Existem poucas publicações de acidentes ofídicos causados pela espécie Philodryas olfersii. Relatamos aqui o primeiro caso identificado no Centro de Assistência Toxicológica do Hospital da Restauração, Recife, Estado de Pernambuco. A descrição do caso foi realizada com base nos protocolos médicos, entrevista com o paciente e identificação do animal causador do acidente. O paciente apresentou dor, calor, eritema, edema e equimose, sem outras alterações laboratoriais ou distúrbios da coagulação. O tratamento executado mediante a administração de oito ampolas de soro antibotrópico apresentou reações alergênicas pós-administração. A relevância dos acidentes por serpentes opistóglifas deve ser reconsiderada na pesquisa e nos centros de tratamento especializados.
Palavras-chaves: Acidente ofídico. Toxinologia. Colubridae. Phylodryas olfersii.

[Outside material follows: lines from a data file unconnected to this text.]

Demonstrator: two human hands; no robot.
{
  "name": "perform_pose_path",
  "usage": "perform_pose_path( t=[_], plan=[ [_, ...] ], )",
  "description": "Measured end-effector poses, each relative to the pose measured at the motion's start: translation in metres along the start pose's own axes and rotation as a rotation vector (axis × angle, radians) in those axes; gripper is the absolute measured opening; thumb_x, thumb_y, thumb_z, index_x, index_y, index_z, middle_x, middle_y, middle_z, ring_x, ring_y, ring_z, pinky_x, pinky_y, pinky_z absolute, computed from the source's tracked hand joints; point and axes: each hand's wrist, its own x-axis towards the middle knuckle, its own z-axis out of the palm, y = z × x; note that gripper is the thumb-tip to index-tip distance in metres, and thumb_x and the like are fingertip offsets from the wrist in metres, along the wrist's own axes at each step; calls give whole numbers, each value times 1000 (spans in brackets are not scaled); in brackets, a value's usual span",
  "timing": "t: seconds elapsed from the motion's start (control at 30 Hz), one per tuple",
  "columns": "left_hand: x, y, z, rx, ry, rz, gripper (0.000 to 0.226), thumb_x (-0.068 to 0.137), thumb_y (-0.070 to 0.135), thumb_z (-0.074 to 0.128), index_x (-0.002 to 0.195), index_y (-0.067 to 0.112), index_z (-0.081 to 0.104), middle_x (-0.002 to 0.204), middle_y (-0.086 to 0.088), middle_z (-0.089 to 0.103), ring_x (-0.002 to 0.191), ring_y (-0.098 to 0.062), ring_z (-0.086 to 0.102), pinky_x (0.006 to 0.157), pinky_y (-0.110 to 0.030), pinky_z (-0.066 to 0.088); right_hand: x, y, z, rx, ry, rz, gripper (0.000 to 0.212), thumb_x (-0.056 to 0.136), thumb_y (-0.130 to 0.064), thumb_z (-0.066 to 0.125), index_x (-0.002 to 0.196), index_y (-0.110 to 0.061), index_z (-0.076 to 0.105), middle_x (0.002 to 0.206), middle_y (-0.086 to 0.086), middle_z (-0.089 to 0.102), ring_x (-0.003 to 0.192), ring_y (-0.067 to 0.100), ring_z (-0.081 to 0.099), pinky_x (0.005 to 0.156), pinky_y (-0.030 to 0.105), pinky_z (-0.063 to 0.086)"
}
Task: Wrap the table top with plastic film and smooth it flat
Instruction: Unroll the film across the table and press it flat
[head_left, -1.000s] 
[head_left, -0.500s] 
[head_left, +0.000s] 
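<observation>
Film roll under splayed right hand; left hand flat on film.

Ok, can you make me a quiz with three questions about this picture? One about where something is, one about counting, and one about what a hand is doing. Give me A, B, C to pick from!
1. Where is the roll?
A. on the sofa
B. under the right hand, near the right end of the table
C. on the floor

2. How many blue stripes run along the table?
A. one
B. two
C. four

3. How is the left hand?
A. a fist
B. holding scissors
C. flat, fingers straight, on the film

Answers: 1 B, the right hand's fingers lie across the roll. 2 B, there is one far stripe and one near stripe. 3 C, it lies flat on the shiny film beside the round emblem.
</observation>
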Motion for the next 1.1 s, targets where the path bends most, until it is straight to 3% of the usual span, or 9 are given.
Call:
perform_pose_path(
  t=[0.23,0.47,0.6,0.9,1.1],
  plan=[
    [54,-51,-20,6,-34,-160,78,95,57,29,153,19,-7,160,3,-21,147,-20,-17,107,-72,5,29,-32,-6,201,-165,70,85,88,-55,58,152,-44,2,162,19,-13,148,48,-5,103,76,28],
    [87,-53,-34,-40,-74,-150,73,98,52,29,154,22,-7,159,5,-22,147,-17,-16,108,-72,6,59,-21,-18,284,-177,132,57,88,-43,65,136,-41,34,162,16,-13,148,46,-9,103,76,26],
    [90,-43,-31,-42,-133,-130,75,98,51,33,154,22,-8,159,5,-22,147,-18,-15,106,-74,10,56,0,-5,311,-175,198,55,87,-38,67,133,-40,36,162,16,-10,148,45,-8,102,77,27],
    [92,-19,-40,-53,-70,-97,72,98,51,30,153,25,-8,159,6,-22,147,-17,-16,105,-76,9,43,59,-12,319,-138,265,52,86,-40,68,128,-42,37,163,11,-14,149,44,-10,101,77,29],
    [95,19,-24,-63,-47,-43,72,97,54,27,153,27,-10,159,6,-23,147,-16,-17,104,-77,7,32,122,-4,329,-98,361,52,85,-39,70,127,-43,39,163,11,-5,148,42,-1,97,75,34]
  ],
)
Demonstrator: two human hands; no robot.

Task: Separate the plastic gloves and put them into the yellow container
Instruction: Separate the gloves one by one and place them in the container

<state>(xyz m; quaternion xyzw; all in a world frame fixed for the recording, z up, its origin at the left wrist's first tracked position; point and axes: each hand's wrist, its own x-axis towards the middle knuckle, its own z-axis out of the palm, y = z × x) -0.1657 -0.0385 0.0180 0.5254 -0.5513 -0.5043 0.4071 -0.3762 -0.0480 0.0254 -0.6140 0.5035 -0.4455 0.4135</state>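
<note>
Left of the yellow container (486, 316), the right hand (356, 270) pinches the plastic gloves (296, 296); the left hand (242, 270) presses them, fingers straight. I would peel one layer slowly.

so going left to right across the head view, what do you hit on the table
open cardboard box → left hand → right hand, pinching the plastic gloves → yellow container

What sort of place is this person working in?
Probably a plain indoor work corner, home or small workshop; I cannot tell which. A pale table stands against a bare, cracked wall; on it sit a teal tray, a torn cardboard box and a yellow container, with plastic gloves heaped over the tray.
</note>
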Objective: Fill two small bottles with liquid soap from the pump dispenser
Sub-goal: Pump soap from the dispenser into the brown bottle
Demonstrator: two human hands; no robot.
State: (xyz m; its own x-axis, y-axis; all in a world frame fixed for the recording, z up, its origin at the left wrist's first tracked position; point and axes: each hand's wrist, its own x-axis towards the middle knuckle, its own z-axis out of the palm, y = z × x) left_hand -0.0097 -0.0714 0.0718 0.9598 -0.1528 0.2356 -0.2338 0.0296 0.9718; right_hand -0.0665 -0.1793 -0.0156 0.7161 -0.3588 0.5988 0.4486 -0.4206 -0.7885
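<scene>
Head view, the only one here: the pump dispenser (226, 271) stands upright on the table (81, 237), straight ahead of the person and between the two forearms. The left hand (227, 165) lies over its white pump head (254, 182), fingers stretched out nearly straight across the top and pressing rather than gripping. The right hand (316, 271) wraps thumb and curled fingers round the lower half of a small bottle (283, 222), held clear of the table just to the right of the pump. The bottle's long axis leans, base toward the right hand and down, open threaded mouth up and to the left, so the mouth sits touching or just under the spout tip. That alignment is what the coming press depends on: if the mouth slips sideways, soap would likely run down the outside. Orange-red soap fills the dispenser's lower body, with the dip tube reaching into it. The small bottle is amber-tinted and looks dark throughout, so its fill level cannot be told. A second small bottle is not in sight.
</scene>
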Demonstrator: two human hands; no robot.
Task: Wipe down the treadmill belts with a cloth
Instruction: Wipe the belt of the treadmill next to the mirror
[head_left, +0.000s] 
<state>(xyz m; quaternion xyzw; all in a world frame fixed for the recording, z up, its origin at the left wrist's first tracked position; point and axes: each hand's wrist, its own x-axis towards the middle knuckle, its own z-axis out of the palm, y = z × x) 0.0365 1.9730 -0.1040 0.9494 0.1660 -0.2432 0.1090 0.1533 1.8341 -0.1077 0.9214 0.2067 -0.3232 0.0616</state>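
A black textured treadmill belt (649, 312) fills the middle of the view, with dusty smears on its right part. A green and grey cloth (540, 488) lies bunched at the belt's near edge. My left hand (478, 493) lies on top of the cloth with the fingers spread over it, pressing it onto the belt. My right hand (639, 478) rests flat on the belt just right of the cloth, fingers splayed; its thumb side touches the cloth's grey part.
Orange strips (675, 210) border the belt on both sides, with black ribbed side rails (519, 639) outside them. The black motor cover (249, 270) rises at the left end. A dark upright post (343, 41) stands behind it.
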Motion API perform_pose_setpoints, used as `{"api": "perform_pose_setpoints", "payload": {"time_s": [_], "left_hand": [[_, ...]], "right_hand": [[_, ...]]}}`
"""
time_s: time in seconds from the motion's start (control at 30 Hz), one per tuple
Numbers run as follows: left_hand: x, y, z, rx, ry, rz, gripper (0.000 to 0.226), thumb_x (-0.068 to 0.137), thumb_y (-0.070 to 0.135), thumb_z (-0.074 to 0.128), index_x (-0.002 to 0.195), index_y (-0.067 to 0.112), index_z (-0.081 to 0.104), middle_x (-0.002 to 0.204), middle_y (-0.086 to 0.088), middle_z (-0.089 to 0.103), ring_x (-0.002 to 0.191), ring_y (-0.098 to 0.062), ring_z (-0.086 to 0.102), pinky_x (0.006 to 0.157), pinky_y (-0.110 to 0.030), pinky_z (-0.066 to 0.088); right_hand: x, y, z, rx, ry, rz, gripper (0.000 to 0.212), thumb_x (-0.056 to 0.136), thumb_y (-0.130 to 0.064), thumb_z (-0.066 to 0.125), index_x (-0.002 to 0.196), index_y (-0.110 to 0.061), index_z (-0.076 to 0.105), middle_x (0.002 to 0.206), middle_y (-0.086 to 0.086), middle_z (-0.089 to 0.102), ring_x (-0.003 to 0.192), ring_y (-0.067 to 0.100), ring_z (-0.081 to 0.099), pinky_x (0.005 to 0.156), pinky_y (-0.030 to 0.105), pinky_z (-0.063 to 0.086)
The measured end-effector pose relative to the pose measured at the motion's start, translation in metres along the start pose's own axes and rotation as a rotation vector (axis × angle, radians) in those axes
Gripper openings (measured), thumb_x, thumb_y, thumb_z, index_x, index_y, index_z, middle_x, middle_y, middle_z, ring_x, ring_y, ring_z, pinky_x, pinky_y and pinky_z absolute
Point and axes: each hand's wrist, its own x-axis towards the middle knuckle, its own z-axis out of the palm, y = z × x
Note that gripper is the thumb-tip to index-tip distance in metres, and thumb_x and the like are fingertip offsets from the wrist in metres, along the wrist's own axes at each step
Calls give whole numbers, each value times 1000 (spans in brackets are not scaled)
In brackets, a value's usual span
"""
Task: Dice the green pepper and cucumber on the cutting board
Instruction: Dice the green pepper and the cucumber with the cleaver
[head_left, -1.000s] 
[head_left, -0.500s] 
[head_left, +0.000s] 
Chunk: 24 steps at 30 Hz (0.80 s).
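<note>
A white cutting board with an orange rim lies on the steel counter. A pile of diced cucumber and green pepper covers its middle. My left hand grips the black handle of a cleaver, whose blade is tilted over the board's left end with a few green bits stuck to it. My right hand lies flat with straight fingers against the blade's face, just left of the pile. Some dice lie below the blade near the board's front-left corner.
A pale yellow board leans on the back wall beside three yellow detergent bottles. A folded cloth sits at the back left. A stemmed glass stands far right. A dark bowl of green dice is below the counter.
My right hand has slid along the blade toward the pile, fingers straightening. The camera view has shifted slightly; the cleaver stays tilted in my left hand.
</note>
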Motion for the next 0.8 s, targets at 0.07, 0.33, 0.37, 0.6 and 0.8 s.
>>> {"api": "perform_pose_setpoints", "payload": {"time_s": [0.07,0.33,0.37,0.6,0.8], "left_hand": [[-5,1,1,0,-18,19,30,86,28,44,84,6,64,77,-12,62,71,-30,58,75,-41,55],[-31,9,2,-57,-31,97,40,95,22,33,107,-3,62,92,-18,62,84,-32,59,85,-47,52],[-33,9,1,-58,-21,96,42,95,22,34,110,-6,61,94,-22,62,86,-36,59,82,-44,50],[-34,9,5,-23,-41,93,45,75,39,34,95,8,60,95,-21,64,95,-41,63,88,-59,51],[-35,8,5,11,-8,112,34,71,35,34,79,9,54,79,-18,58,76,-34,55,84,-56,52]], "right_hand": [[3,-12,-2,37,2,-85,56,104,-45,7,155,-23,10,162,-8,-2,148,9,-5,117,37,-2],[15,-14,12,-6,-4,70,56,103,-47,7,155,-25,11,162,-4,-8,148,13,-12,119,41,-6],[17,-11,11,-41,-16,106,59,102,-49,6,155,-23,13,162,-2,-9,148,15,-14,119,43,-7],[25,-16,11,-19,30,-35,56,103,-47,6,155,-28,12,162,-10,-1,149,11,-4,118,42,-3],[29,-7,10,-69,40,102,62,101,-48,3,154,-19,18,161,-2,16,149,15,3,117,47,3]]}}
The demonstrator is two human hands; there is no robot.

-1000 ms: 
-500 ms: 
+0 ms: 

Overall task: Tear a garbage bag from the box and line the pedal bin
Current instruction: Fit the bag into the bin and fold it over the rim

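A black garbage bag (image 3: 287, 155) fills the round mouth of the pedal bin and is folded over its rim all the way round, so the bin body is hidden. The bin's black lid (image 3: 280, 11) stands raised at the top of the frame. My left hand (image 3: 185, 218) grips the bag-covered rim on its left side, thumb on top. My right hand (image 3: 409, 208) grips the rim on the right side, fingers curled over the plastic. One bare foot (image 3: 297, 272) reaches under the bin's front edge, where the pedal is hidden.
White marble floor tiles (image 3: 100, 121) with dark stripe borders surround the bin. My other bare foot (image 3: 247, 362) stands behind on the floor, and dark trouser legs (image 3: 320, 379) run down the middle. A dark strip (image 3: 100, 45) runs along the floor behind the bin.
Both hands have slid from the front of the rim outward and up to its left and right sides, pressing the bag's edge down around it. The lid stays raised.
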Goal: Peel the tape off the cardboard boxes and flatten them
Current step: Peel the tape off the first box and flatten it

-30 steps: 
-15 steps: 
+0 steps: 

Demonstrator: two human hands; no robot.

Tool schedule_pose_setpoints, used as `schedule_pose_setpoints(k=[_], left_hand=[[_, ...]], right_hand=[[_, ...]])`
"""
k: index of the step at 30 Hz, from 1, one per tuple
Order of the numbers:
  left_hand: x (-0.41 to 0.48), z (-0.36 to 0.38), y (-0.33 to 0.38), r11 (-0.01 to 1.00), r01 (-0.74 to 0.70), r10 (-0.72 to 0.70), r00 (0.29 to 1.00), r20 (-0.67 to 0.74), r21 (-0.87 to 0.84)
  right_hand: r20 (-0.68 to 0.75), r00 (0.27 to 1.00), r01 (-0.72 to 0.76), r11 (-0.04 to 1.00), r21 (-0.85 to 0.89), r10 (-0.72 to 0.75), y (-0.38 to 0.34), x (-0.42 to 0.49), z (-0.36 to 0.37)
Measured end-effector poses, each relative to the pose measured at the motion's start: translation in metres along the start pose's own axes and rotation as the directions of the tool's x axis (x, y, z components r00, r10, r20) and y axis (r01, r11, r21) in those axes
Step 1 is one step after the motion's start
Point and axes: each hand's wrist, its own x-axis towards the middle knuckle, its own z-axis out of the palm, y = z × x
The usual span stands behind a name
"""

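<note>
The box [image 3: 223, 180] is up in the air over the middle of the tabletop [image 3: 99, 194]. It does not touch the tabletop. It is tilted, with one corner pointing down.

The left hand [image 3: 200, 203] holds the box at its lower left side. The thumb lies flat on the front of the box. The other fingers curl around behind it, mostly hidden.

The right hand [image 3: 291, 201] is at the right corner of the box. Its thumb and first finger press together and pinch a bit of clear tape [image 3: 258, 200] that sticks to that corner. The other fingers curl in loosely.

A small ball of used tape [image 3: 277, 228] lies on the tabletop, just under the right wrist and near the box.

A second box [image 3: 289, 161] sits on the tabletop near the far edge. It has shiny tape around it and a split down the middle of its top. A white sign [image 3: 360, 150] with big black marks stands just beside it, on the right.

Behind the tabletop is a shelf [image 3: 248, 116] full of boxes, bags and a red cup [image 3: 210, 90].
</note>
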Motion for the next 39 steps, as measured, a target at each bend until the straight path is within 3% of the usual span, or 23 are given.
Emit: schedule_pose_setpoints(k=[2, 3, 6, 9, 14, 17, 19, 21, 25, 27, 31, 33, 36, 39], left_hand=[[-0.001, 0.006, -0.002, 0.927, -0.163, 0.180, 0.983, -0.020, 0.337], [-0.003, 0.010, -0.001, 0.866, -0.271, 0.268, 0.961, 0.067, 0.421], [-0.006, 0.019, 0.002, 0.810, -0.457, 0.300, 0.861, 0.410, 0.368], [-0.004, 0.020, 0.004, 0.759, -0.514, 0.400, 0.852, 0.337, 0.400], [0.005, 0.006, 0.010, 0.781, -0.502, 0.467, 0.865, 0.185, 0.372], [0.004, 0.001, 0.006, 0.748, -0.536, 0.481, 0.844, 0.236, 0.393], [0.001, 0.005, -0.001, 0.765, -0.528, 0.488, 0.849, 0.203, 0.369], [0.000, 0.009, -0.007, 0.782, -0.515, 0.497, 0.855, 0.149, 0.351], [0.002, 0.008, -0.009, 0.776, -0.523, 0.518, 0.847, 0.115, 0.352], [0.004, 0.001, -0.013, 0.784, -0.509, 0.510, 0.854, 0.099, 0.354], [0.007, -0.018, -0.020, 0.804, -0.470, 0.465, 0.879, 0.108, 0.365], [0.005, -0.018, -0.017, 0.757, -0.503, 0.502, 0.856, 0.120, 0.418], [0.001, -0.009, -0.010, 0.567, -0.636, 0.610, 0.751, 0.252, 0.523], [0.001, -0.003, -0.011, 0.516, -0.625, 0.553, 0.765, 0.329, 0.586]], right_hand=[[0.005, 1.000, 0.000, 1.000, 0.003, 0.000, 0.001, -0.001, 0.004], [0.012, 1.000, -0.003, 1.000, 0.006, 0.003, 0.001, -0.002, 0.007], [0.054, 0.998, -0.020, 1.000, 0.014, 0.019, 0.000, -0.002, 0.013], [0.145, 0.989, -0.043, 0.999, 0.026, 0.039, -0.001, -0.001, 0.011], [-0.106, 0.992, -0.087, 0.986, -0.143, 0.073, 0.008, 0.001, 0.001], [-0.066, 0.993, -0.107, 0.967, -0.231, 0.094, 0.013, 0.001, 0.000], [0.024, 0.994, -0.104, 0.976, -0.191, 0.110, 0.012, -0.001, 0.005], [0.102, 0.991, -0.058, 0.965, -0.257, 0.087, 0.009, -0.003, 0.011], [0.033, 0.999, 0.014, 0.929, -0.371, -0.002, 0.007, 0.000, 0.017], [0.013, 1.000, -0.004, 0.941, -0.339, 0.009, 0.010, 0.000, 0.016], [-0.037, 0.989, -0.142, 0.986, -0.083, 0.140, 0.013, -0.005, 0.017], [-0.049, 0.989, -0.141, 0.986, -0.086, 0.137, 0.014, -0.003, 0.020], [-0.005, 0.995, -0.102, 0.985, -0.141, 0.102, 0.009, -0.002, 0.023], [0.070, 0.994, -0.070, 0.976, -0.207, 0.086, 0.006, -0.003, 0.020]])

The snake Philodryas olfersii, Family Dipsadidae, Subfamily Xenodontinae1, is known as Cobra-cipó, Cobra de São João or more frequently as the green snake because of its coloration. This species is found in Argentina, Paraguay, Uruguay and Brazil. In Brazil, its range of occurrence goes from the southern to the northeastern region. It is commonly found in open areas like the savanna (Cerrado) and arid scrub (Caatinga) vegetation zones, but it is more likely to be found in transition zones and in forests. In Pernambuco, these animals are widely distributed and can be found in all subregions: forest zone (Zona da Mata), semi-arid zone (Agreste) and arid zone (Sertão). It possesses Duvernoy’s serum mucosa secretion gland, located in the posterior region of the maxilla. This is characteristic of opistoglyph snakes and is responsible for synthesis of the toxins involved in snake bite patterns2,3
The clinical characteristics of poisoning episodes caused in humans by this snake include edema, erythema and ecchymosis, regional lymphadenopathy, neurotoxic effects and myotoxic effects. These symptoms are similar to those from bothropic poisoning, but without coagulative disorders. The composition of Philodryas olfersii venom is 75-90% proteins, and these mainly cause a fast edematogenic process, hemorrhage and pain3,4. The lethal dose (LD50) observed by Teixeira da Rocha and Furtado was 62.43μg/mouse. Some of these components act in a manner that is biologically similar to that of bothropic venom, but the effects develop faster than in Bothropsbites4. It might be possible to purify some of these components and use them as tools for studying biochemical cascade models.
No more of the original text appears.